_PROBLEM TO SOLVE_. Which lines in the records below include the word "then"? Report each of them in full.

------ AVAILABLE DATA

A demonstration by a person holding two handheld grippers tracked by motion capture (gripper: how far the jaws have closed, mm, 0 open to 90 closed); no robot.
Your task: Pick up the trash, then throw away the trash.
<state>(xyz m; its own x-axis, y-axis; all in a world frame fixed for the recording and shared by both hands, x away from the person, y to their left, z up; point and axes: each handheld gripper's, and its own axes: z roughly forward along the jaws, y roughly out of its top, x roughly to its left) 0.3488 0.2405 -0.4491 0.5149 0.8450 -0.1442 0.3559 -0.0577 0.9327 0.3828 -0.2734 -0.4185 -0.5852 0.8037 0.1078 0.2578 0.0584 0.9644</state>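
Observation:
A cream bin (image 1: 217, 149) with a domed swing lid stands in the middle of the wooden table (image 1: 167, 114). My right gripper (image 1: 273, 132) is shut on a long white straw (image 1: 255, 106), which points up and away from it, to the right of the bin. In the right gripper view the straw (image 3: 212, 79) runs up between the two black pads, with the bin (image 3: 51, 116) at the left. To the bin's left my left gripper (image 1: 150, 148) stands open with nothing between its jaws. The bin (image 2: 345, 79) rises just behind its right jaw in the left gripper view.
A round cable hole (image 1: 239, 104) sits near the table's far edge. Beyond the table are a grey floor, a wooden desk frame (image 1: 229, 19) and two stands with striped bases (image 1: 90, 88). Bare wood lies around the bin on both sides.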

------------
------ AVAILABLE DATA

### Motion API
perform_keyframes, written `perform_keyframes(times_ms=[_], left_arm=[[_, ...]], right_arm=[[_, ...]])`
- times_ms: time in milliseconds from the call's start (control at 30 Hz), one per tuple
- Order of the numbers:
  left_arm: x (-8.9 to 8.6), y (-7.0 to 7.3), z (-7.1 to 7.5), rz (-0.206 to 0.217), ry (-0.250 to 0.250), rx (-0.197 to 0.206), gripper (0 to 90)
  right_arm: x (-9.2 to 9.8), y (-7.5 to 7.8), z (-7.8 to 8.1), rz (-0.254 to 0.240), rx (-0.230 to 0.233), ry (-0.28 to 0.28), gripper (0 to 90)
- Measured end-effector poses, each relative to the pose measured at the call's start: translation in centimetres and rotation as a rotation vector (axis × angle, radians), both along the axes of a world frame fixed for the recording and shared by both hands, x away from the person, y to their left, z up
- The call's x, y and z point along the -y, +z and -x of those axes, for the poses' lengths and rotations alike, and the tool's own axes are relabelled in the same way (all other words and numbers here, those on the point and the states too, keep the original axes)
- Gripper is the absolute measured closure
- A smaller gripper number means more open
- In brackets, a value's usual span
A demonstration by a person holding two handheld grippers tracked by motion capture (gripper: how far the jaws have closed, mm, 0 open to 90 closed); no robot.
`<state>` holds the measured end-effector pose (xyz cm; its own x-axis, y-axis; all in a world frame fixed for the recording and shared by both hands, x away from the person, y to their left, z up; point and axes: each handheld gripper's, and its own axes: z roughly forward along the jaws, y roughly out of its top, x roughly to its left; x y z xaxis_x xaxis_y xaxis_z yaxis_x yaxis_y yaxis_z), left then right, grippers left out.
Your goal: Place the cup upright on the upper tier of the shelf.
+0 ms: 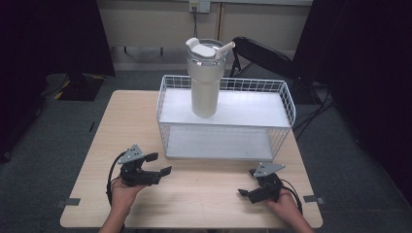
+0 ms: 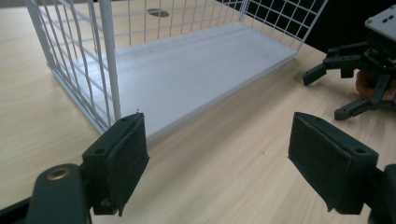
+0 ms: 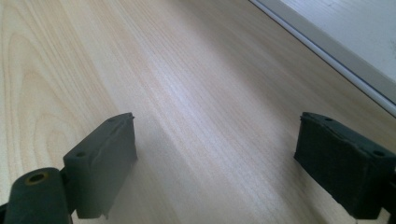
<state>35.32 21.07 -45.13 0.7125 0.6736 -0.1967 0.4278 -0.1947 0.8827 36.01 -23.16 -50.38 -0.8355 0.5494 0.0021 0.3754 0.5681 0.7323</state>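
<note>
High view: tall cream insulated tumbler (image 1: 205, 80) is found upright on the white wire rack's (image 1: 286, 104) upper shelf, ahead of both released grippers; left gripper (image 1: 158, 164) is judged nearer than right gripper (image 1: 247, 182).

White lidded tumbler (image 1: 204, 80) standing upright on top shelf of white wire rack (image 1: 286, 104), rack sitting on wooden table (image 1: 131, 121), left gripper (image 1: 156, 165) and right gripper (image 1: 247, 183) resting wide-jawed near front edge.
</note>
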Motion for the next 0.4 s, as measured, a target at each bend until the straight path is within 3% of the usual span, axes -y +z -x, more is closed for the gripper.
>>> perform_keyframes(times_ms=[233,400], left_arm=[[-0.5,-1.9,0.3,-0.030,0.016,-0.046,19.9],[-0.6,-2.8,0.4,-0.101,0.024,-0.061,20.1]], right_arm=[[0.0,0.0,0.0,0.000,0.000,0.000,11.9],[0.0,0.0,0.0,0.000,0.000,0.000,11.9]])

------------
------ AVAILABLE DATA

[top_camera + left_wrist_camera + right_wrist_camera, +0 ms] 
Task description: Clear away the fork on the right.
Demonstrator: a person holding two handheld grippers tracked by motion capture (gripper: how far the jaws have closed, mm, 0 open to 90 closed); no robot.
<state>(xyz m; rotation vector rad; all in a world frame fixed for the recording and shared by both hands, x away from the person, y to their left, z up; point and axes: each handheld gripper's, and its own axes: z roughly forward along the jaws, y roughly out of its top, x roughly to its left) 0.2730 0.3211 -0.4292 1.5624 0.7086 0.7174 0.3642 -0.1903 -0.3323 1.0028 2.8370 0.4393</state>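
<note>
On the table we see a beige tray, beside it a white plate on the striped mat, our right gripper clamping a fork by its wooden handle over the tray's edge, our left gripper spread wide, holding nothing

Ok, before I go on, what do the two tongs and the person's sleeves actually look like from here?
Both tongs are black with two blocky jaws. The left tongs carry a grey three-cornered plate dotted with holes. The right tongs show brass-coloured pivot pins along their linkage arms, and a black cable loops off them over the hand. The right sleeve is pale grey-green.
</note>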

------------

_ANSWER SPACE_.
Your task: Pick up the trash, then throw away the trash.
`<state>` holds the measured end-effector pose (xyz cm; its own x-axis, y-axis; all in a world frame fixed for the recording and shared by both hands, x away from the person, y to their left, z up; point and axes: each handheld gripper's, and its own axes: z roughly forward along the jaws, y roughly out of its top, x roughly to its left; x y z xaxis_x xaxis_y xaxis_z yaxis_x yaxis_y yaxis_z), left then right, grippers left out.

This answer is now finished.